▸ How to complete this task: What are the lines of the listing below, word for word, from the first down to the one that contains "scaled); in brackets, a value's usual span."?

▸ Records supplied:
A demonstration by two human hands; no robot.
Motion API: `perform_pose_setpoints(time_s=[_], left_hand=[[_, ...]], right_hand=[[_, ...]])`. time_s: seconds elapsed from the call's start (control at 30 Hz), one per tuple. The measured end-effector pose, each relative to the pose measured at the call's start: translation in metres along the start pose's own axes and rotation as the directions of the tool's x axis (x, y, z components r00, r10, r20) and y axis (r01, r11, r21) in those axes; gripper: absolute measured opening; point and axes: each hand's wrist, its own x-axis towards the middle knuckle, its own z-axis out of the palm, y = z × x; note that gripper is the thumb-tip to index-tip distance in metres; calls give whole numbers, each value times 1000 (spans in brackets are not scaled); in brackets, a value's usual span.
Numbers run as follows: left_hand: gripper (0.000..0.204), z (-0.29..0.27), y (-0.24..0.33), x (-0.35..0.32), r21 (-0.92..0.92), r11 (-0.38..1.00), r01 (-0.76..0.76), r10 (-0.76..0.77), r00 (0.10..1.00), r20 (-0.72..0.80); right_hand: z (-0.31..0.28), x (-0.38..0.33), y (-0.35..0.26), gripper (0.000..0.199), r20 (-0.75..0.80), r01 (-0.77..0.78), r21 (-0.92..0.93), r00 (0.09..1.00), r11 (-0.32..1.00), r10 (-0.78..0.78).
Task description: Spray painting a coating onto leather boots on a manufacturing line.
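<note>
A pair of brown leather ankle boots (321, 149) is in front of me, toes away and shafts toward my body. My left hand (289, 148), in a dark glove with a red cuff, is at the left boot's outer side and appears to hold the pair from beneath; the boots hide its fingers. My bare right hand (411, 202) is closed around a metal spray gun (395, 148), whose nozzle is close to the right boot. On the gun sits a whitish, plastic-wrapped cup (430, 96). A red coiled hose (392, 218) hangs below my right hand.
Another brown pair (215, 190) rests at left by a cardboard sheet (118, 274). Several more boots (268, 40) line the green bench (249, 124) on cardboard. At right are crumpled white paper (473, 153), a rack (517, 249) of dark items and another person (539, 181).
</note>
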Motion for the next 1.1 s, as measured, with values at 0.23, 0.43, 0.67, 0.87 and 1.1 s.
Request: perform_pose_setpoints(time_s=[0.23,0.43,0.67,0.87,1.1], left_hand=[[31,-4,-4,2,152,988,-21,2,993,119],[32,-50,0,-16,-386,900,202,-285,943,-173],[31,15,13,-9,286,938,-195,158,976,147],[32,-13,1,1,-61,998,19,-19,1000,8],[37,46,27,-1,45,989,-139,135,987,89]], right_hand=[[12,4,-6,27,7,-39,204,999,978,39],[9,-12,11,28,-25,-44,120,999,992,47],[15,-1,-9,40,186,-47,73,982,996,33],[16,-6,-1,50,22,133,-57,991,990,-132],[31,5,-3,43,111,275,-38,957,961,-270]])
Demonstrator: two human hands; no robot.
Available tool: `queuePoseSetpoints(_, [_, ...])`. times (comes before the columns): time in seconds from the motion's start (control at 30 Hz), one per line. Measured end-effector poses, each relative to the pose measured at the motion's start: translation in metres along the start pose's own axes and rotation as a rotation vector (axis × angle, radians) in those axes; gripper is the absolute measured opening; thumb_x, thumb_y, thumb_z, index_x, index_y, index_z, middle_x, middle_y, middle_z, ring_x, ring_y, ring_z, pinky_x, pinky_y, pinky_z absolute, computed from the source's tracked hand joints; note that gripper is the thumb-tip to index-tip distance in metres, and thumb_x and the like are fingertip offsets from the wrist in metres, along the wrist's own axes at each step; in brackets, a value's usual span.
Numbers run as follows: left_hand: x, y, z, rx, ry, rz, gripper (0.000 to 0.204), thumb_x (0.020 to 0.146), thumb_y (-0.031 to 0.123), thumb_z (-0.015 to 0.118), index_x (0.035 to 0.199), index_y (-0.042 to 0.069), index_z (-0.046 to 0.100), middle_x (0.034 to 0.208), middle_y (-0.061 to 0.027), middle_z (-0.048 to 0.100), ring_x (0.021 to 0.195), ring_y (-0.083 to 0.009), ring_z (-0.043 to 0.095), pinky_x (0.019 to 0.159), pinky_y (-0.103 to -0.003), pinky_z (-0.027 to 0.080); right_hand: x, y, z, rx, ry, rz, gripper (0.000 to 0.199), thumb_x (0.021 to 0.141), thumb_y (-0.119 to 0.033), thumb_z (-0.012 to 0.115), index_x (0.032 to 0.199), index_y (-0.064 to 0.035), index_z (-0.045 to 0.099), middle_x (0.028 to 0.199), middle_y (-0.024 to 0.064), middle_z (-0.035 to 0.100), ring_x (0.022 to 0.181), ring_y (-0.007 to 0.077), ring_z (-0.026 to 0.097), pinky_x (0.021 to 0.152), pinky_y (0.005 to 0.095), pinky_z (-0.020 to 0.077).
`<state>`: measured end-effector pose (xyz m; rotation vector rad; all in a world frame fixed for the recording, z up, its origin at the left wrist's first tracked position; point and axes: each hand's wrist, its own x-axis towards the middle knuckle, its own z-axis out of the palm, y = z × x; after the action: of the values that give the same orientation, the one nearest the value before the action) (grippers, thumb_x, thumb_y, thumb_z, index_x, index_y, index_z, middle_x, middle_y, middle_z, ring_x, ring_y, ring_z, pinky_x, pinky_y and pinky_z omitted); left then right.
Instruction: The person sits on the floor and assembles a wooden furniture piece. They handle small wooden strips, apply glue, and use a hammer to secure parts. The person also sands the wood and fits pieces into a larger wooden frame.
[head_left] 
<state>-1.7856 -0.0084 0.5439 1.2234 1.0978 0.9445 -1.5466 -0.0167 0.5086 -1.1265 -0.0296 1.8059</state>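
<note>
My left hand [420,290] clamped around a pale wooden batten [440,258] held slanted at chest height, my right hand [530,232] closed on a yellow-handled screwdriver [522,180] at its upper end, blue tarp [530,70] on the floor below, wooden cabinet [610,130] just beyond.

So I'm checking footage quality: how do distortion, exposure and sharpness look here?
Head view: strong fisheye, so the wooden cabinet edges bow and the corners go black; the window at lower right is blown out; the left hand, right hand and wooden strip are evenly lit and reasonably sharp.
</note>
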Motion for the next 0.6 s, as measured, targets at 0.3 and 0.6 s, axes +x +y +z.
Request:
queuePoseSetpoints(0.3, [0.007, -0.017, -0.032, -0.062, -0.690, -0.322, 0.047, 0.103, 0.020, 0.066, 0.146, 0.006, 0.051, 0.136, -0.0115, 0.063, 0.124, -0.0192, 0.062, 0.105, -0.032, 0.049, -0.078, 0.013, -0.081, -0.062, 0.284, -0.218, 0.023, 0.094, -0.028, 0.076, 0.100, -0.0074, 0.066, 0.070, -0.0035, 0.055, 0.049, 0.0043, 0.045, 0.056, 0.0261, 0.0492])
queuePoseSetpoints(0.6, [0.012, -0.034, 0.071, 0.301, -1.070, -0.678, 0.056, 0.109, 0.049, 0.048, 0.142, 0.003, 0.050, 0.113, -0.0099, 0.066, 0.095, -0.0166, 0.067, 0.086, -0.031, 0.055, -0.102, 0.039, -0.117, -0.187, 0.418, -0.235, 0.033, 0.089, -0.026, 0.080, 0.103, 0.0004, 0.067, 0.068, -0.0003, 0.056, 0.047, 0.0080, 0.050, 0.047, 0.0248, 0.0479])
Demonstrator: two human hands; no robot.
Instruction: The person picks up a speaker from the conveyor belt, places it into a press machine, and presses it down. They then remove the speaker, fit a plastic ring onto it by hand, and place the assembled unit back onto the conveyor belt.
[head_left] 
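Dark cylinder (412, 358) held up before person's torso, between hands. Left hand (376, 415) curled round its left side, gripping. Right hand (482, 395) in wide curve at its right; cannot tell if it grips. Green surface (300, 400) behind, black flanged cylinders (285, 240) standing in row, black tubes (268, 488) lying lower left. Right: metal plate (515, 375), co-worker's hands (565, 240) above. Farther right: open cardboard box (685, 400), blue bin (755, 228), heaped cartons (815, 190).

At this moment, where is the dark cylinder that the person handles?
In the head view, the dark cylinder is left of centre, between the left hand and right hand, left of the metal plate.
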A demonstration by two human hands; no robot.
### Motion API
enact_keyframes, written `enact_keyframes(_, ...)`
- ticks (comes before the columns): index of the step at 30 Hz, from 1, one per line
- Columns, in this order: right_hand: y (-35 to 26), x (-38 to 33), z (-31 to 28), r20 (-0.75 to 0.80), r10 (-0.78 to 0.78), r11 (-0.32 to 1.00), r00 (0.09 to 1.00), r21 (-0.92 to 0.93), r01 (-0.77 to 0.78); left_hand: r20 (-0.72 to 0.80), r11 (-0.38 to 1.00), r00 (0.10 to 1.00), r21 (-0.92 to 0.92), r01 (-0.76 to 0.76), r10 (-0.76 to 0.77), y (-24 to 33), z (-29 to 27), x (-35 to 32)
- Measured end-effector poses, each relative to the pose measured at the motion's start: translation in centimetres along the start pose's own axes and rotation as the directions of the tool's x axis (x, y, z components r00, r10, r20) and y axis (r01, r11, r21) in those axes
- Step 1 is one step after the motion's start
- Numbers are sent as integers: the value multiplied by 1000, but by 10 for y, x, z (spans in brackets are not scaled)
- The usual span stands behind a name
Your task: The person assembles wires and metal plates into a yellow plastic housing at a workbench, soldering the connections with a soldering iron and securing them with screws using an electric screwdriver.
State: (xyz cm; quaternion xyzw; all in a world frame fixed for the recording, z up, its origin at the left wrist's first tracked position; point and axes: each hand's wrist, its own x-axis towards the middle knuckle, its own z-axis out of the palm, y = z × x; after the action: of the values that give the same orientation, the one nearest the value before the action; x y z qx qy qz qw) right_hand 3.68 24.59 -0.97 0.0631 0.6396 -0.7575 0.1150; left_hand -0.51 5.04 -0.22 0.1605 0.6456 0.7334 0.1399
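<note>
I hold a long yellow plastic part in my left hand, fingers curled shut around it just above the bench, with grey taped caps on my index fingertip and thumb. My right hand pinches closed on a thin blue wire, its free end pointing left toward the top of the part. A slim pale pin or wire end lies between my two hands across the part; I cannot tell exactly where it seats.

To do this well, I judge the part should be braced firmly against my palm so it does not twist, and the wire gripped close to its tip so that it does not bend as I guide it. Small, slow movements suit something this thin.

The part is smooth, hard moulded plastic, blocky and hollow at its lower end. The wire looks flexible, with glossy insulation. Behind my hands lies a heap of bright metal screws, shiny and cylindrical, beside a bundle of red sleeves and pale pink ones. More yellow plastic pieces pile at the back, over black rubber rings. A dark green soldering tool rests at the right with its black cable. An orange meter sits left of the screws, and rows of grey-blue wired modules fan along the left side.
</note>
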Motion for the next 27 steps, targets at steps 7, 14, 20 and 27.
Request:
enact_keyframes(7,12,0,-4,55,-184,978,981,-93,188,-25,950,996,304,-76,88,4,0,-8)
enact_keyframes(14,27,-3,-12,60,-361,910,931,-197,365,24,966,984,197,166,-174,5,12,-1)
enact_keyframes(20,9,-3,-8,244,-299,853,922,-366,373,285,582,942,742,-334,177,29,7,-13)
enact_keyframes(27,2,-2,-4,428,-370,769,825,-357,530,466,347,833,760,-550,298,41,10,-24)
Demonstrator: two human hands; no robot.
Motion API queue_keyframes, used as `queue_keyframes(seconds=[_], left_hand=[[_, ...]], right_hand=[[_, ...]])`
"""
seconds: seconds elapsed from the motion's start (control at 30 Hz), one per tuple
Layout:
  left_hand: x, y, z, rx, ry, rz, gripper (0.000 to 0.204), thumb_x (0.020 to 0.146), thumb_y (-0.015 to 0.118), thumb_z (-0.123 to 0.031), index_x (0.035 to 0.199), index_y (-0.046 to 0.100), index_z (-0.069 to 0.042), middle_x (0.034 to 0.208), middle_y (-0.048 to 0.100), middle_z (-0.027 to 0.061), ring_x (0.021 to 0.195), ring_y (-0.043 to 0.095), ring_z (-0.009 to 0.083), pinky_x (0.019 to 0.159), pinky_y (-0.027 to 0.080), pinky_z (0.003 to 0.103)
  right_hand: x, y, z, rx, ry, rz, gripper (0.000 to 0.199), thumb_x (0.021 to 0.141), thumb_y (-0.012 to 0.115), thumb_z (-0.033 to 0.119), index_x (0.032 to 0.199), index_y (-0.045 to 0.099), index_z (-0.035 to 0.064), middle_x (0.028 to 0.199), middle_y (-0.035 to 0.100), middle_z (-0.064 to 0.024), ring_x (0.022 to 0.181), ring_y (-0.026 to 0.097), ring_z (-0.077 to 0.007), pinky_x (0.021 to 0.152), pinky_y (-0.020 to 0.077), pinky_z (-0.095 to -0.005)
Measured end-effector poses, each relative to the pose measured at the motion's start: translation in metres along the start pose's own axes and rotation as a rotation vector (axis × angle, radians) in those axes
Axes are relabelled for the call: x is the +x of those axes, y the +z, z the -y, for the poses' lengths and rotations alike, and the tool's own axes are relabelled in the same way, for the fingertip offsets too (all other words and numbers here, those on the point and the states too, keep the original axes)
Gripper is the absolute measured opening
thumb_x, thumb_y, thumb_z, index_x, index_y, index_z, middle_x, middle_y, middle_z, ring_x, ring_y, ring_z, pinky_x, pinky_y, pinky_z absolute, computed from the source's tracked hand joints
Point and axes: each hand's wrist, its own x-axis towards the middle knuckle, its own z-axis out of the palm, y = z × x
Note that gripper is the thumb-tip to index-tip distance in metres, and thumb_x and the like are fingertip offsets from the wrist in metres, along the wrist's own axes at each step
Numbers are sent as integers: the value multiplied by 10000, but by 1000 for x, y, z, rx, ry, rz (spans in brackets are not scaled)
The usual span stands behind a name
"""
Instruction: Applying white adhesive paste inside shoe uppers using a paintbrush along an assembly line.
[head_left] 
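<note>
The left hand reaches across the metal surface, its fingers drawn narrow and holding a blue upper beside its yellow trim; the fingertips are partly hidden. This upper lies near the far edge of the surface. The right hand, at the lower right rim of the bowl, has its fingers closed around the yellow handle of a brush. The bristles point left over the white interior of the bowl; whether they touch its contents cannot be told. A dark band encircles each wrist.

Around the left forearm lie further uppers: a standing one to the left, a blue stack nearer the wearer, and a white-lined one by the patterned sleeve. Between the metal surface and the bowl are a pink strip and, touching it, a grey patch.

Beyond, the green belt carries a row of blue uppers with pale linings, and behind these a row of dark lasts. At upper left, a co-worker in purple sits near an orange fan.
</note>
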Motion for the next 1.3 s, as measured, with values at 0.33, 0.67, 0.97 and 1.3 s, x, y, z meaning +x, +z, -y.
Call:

▸ Answer section:
A demonstration by two human hands; no robot.
Motion API: `perform_pose_setpoints(time_s=[_], left_hand=[[_, ...]], right_hand=[[_, ...]])`. time_s: seconds elapsed from the call's start (control at 30 Hz), one per tuple. The measured end-effector pose, each relative to the pose measured at the call's start: translation in metres along the start pose's own axes and rotation as the directions of the tool's x axis (x, y, z components r00, r10, r20) and y axis (r01, r11, r21) in those axes; gripper: absolute measured opening; point and axes: each hand's wrist, its own x-axis towards the middle knuckle, its own z-axis out of the palm, y = z × x; note that gripper is the thumb-tip to index-tip distance in metres; calls give whole numbers, each value times 1000 (spans in brackets are not scaled); in brackets, a value's usual span.

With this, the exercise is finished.